12
votes

I have a dictionary data where I have stored:

  • key - ID of an event

  • value - the name of this event, where value is a UTF-8 string

Now, I want to write down this map into a json file. I tried with this:

with open('events_map.json', 'w') as out_file:
    json.dump(data, out_file, indent = 4)

but this gives me the error:

UnicodeDecodeError: 'utf8' codec can't decode byte 0xbf in position 0: invalid start byte

Now, I also tried with:

with io.open('events_map.json', 'w', encoding='utf-8') as out_file:
   out_file.write(unicode(json.dumps(data, encoding="utf-8")))

but this raises the same error:

UnicodeDecodeError: 'utf8' codec can't decode byte 0xbf in position 0: invalid start byte

I also tried with:

with io.open('events_map.json', 'w', encoding='utf-8') as out_file:
    out_file.write(unicode(json.dumps(data, encoding="utf-8", ensure_ascii=False)))

but this raises the error:

UnicodeDecodeError: 'ascii' codec can't decode byte 0xbf in position 3114: ordinal not in range(128)

Any suggestions about how can I solve this problem?

EDIT: I believe this is the line that is causing me the problem:

> data['142']
'\xbf/ANCT25'

EDIT 2: The data variable is read from a file. So, after reading it from a file:

data_file_lines = io.open(file_name, 'r', encoding='utf8').readlines()

I then do:

with io.open('data/events_map.json', 'w', encoding='utf8') as json_file:
        json.dump(data, json_file, ensure_ascii=False)

Which gives me the error:

TypeError: must be unicode, not str

Then, I try to do this with the data dictionary:

for tuple in sorted_tuples (the `data` variable is initialized by a tuple):
    data[str(tuple[1])] = json.dumps(tuple[0], ensure_ascii=False, encoding='utf8')
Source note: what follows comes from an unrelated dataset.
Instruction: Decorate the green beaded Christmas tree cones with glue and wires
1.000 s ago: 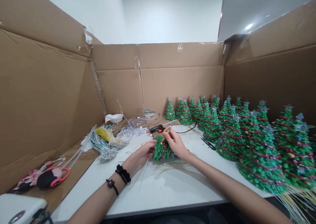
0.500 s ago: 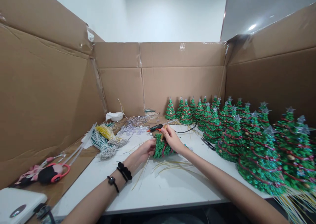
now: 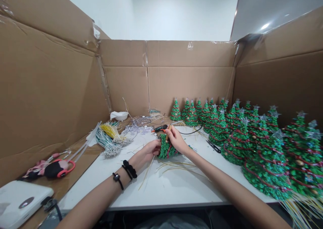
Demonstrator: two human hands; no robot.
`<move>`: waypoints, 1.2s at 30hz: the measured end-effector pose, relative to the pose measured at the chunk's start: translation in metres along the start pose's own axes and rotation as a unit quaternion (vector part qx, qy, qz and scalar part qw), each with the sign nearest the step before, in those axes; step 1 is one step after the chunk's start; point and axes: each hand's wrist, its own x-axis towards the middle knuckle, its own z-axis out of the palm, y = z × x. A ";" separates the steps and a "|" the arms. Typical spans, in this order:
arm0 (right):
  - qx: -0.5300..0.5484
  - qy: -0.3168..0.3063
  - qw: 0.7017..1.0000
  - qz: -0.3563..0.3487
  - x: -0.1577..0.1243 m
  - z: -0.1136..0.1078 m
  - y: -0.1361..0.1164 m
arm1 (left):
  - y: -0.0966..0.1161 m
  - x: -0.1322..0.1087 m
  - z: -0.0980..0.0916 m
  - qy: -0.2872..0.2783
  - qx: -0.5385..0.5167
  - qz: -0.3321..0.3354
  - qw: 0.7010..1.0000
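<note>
"What does the person have in hand?"

"A small green tree (image 3: 166, 149) sits tilted at mid-counter, not upright. The left hand (image 3: 151, 150) curves around its near side with the fingers spread. The right hand (image 3: 177, 140) comes over the top, and its fingers pinch a tan stick (image 3: 169, 129), so the top of the tree is partly hidden."

"What lies nearest?"

"Just beyond the hands, a hot glue gun (image 3: 159, 128) rests on the white counter (image 3: 161, 192), untouched, its black cord (image 3: 191, 132) trailing right. Loose straw-like strands (image 3: 178, 166) lie on the near side."

"And how many of each?"

"There are about twenty finished trees (image 3: 267, 165) to the right, crowded in rows. They overlap, so an exact count can't be told. One black-handled tool (image 3: 214, 146) lies in front of them. To the left are two bundles of strands, one yellow (image 3: 112, 131) and one green-and-white (image 3: 107, 144), with one tangle of silver wire (image 3: 141, 121) and one white bowl (image 3: 119, 116) farther off. At the near left sit one pink-and-black pouch (image 3: 59, 168) and one white case (image 3: 22, 198). Three cardboard walls (image 3: 189, 84) surround everything."
</note>
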 end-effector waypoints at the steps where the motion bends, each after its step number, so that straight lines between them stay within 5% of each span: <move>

which is, again, followed by:

with io.open('data/events_map.json', 'w', encoding='utf8') as json_file:
    json.dump(data, json_file, ensure_ascii=False)
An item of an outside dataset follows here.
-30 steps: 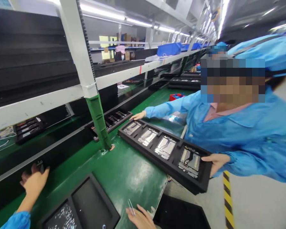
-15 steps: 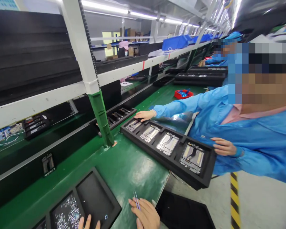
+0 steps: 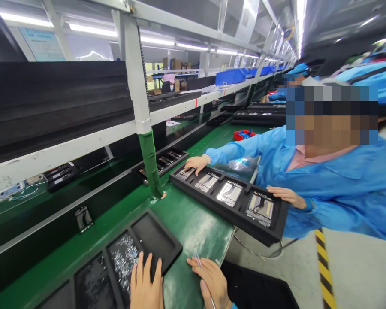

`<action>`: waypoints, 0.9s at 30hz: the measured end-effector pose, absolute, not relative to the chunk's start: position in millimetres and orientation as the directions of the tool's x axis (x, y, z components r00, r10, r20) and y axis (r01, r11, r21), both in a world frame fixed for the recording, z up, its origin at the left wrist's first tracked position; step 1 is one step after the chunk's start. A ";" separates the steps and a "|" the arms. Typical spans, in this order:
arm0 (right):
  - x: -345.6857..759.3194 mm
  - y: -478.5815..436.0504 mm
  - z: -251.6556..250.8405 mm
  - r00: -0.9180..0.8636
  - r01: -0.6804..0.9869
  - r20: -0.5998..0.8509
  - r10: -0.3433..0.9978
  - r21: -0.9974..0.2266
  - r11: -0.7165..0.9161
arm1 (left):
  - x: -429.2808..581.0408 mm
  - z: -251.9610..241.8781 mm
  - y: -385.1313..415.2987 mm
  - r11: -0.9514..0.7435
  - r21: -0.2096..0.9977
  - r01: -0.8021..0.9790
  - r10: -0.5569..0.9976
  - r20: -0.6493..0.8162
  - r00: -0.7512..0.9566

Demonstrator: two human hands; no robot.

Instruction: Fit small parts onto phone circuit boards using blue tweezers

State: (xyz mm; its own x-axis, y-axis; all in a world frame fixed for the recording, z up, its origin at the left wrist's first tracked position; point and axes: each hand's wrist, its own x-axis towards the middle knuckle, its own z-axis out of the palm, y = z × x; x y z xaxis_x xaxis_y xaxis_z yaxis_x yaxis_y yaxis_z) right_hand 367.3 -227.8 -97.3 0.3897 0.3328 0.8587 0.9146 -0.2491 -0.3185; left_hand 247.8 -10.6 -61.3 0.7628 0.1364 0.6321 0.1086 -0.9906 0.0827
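Observation:
My left hand (image 3: 147, 281) lies with its fingers spread over the compartmented black tray (image 3: 173, 253), near the divider between two compartments. One compartment holds many small shiny pieces (image 3: 124, 257); another, to its left, has dark thin bits (image 3: 94, 281). In my right hand (image 3: 212, 279) is a pair of thin tweezers (image 3: 197, 260), their tips sticking out past the fingers. That hand rests on the green bench (image 3: 193, 236) close to its edge, to the right of the tray.
A co-worker in blue (image 3: 341, 189) has both hands on a long black foam tray (image 3: 223, 201) of metallic device parts. One device part (image 3: 84, 219) lies by the rail. A green-wrapped post (image 3: 151, 165) stands on the bench. Below the edge is a black tray (image 3: 260, 287).
The view has tilted up and left, showing more of the compartmented tray. My left hand reaches further over it. The co-worker's nearer hand has come onto the foam tray's end.

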 end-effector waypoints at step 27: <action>465.2 -350.9 -74.1 0.835 0.119 -0.064 -0.546 -0.949 0.293 | 445.4 -45.6 -171.6 -0.796 0.599 -0.087 0.206 0.403 0.892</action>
but again, the same error:

TypeError: must be unicode, not str

I get the same error when I use the simple open function for reading from the file:

data_file_lines = open(file_name, "r").readlines()
1
The string in your data dictionary is not actually UTF-8 encoded; decoding it to Unicode fails.Martijn Pieters♦
Can you please put the actual data dictionary in your post? Just include the output of print data.Martijn Pieters♦
The data variable is too big to paste it. Anyway, I think only one entry on my dictionary is causing the problem. I edited my post.Belphegor
That string is indeed not UTF-8 encoded. Is that supposed to be an inverted question mark, perhaps?Martijn Pieters♦
You'll have to either replace that value with an actual UTF-8 encoded value, or replace it with a Unicode value (so explicitly decode it first before passing it to json.dump()).Martijn Pieters♦

1 Answers

17
votes

The exception is caused by the contents of your data dictionary, at least one of the keys or values is not UTF-8 encoded.

You'll have to replace this value; either by substituting a value that is UTF-8 encoded, or by decoding it to a unicode object by decoding just that value with whatever encoding is the correct encoding for that value:

data['142'] = data['142'].decode('latin-1')

to decode that string as a Latin-1-encoded value instead.